The following data has a line with "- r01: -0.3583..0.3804" and a line with "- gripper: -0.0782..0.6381". Write out exactly those lines and all the lines between them.
-*-*-
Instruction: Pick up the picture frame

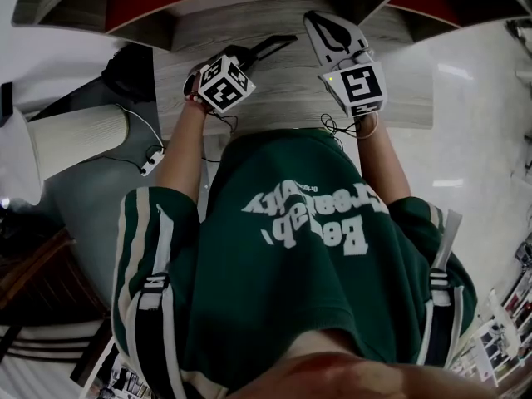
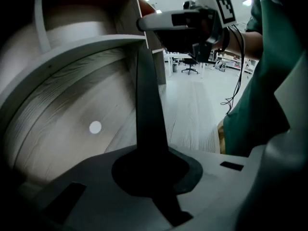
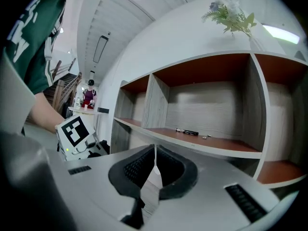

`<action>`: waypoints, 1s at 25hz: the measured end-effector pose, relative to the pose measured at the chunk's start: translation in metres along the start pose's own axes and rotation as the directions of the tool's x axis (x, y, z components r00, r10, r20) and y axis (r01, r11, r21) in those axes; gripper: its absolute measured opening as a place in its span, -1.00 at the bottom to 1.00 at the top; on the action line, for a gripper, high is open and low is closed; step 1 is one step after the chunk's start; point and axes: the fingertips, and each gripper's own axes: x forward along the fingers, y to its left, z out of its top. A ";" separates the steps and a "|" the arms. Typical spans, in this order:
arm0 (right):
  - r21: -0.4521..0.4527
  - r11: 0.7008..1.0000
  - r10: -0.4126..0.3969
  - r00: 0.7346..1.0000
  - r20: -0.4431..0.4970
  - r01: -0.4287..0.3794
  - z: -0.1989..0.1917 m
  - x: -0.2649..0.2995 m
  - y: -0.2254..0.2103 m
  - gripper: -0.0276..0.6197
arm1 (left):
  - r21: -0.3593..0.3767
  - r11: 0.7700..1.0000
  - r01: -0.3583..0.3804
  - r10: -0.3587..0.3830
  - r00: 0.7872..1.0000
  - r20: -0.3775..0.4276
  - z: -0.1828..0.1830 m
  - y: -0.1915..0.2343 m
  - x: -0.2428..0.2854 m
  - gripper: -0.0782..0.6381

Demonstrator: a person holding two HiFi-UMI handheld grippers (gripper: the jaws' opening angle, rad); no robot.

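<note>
In the head view, a person in a green shirt (image 1: 307,223) is standing over a wooden shelf (image 1: 208,23) and holding both grippers out above its pale board. The left gripper (image 1: 243,61) is gripping one end of the frame (image 1: 274,46), a thin dark slab that is reaching up and to the right over the board, toward the right gripper (image 1: 320,25). The frame's far tip is lying near the right gripper. Whether the frame is touching the board cannot be told here. The right gripper is pointing at the shelf's back compartments.

In the left gripper view, the jaws are clamping on the frame's near end. The frame is showing edge-on, rising from between the pads as a narrow dark strip. The curved shelf boards are filling the left side. The right gripper is hanging beyond the frame's top end, with its marker cube (image 2: 224,6) behind it. An office chair (image 2: 190,64) is standing far off on the light floor.

In the right gripper view, the jaws are pressing together at their tips with nothing between them. They are facing open compartments with red-brown floors. A pen (image 3: 186,131) is lying on the middle board. Flowers (image 3: 231,13) are sitting on the shelf's top. The left gripper's cube is showing at lower left.
</note>
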 end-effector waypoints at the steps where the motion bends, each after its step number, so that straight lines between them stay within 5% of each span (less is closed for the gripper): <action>1: -0.003 1.000 0.005 1.000 -0.004 -0.005 0.001 0.002 0.002 -0.80 | -0.009 1.000 -0.012 0.012 1.000 0.023 0.004 0.001 -0.007 -0.69; 8: -0.021 0.999 -0.035 0.999 0.001 0.035 0.015 0.013 0.017 -0.80 | -0.110 0.988 -0.105 0.126 0.971 0.203 0.012 0.017 -0.062 -0.69; 15: -0.013 0.995 -0.098 0.995 0.015 0.098 0.033 0.027 0.032 -0.80 | -0.150 0.981 -0.125 0.166 0.939 0.301 0.005 0.032 -0.103 -0.69; 25: 0.009 0.991 -0.131 0.991 0.036 0.131 0.055 0.033 0.069 -0.80 | -0.233 0.958 -0.168 0.265 0.832 0.487 0.005 0.046 -0.174 -0.69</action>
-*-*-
Written reply:
  - r01: -0.3583..0.3804
  - r10: -0.3587..0.3830
  - r00: 0.7872..1.0000
  - r20: -0.3775..0.4276
  - z: -0.1828..0.1830 m
  - y: -0.1915..0.2343 m
  - x: -0.2428..0.2854 m
  - gripper: -0.0782..0.6381

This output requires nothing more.